I know it might sound silly but try doing a treatment of Seafoam Trans Tune.
I have heard several good things about. For instance, my folks car (a 2005 Honda Accord) started shifting funny and around 35-37 mph it had a pretty severer "shutter/shimmy" to it. We ran a bottle of Trans Tune through it and it drives like new. 
I know your issue is more extreme but I would be willing to give it a try. If any thing else the inside of the transmission will be alot cleaner for our rebuild.


----------



## Bilge Rat LT 20 (Mar 5, 2015)

Have an area that is very clean to assemble the trans in.
Try to do it in a day/weekend. You can remember things better with less time between teardown and rebuild.


----------



## Termite (Mar 5, 2015)

Thanks Dave, when I get into it I might take you up on that support.


----------



## blades (Mar 6, 2015)

Termite how many miles on the tranny- they have a habit of disintegrating(3rd & 4th) bands around the 100k mark also the rear shaft bearing is a bit problem prone.

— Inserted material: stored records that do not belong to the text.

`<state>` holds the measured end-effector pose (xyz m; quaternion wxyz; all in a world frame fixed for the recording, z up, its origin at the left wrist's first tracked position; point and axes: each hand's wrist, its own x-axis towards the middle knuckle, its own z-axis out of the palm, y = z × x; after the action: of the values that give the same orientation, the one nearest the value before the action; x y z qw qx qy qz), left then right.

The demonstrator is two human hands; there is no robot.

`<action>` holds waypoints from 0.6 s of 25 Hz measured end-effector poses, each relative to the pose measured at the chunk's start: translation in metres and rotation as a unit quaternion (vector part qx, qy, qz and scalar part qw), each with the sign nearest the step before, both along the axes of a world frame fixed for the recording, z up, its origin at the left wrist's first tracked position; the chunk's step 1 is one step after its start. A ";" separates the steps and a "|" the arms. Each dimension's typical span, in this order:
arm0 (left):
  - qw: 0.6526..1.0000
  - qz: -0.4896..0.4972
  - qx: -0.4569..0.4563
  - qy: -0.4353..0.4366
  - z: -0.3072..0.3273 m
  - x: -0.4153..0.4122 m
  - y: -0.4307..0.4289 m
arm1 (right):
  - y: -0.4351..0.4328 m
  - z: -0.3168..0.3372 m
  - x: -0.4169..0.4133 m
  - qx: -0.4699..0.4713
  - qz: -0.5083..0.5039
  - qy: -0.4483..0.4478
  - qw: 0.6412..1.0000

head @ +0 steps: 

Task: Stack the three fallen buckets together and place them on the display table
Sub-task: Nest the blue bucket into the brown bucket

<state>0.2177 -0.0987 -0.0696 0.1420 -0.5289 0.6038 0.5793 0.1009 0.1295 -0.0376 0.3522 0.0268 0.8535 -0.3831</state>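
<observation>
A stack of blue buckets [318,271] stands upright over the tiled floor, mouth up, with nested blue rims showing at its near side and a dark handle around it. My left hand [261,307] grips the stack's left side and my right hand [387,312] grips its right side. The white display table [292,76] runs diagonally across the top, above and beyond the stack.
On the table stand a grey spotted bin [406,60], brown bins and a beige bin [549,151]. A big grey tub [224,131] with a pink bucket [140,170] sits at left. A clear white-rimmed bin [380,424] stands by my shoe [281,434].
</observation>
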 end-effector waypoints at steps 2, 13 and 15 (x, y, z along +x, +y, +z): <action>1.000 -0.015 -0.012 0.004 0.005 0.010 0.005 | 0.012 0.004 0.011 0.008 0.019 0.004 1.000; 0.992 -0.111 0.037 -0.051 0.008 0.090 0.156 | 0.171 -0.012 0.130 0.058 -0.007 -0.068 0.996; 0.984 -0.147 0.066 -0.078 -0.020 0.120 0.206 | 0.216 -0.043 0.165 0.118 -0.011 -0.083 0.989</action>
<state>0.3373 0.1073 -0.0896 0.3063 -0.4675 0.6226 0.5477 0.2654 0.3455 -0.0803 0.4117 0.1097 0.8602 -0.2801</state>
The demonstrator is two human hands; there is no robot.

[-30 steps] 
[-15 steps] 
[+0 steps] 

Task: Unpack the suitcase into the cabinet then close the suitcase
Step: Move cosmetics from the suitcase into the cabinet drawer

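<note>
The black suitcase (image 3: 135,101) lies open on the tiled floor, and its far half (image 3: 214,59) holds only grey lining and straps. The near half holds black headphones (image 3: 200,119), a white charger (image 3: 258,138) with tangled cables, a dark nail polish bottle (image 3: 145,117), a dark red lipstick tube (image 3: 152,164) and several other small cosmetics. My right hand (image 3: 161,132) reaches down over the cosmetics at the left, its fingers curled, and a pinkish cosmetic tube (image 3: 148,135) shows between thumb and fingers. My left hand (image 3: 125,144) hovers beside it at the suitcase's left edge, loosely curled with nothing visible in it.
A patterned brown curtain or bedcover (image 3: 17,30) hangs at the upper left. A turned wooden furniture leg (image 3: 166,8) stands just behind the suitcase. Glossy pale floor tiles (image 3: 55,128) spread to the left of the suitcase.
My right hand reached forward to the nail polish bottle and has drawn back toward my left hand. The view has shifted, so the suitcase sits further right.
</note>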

Drop the pan if you can that will pretty much tell the story right quick.


----------



## Fubar (Mar 13, 2015)

i have rebuilt a 350 turbo and a 700 r 4 , never fooled with a ford transmission , i would say the principle is still the same as the 400 turbo you built , look for the ford service and repair manual on the 4r75e , and it should reveal all the particulars of rebuilding that model .


----------



## auskip07 (Mar 13, 2015)

wonder how it went?


----------



## Termite (Mar 13, 2015)

Time for an update. 
First, I dropped the pan. The oil looked good and very little crude on the magnet. Next,I removed the valve body. I found a snap ring on a servo broken, I think that's what it's called, but only about one inch and it could not cock. I also checked the solenoids with an ohm meter.
So with nothing obviously wrong I decided to remove the transmission. It's kind of a tough nut to crack but I got it out. I am glad I have an in ground lift. It would be a very tough job laying on your back.
I went about taking it apart and was I surprised. I have found absolutely nothing obviously wrong. Everything looked like new. No burnt, clutches no broken springs, all the bearings are good.
I don't like not finding the problem. I am thinking it is something in the valve body or electrical. I am waiting for more advice from D3B Dave on how to proceed and what parts to buy. A friend gave me a manual on AODe transmissions It is similar to the 4r75e.

Oh, the trans has 130k miles on it. And all the bands were in good shape too.


----------



## auskip07 (Mar 13, 2015)

good news on the insides hope you find what is wrong soon

could the snap ring cause the issue?


----------



## Termite (Mar 13, 2015)

auskip07 said:


> good news on the insides hope you find what is wrong soon
> 
> could the snap ring cause the issue?


I am certain the snap ring was not the problem. It would have been in the future but not yet.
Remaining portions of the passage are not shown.